■ **YOUR GOAL**
Please restate verbatim the lines that open the listing below, ending with the line in which "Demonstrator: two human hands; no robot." occurs.

---+---

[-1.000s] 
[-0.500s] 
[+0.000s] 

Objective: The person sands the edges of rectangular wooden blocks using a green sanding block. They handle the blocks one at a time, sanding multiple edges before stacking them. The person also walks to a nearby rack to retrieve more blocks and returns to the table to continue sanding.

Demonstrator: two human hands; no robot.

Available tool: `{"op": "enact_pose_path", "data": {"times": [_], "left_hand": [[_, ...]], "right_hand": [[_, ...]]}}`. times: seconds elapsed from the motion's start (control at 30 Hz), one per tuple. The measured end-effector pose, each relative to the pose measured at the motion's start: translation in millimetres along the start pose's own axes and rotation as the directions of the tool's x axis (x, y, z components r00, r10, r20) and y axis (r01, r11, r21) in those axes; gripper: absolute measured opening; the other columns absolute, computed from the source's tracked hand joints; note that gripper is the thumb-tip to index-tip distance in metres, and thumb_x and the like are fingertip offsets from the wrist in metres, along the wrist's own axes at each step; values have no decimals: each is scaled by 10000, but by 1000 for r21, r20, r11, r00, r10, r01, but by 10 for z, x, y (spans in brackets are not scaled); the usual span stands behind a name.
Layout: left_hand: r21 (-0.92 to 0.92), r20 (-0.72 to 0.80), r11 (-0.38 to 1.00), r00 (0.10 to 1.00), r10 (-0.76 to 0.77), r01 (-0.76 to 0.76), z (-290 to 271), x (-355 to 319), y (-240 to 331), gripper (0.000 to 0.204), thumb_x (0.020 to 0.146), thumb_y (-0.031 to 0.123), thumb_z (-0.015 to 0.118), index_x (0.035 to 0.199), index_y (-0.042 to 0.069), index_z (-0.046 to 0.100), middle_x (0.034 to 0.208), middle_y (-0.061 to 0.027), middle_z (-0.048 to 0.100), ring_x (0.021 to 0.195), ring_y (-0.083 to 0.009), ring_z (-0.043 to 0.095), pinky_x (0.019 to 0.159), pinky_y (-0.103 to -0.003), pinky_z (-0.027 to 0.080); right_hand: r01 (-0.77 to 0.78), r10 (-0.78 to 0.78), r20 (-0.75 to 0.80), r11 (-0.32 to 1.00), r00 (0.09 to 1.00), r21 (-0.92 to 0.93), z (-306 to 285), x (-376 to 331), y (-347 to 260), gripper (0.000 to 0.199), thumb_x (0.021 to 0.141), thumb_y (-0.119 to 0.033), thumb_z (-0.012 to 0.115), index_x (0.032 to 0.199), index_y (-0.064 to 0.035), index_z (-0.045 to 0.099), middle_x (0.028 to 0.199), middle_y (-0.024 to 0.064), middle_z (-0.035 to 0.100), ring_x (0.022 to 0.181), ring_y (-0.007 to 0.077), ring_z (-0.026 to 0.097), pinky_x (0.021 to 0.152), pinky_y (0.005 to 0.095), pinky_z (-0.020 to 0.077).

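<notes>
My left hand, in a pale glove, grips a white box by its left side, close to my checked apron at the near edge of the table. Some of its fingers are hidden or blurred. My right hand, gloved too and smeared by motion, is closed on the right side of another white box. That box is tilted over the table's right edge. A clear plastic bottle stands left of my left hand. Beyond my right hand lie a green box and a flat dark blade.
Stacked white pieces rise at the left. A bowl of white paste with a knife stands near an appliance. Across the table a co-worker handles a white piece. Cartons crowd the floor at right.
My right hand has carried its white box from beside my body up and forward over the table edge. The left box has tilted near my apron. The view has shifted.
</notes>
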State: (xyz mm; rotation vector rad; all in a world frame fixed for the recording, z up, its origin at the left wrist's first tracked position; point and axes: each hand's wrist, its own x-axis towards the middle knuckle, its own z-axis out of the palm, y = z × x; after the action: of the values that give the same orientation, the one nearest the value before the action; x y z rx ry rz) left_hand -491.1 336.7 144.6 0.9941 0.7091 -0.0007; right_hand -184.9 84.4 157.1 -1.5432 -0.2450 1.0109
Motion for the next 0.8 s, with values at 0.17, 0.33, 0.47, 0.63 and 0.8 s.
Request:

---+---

■ **EXPECTED ANSWER**
[-1.000s] 
[-0.500s] 
[+0.000s] 

Objective: The person sands the edges of rectangular wooden blocks using a green sanding block. They handle the blocks one at a time, sanding multiple edges before stacking them. The person also walks to a nearby rack to retrieve more blocks and returns to the table to continue sanding.

Demonstrator: two human hands; no robot.

This completes the response to the exercise.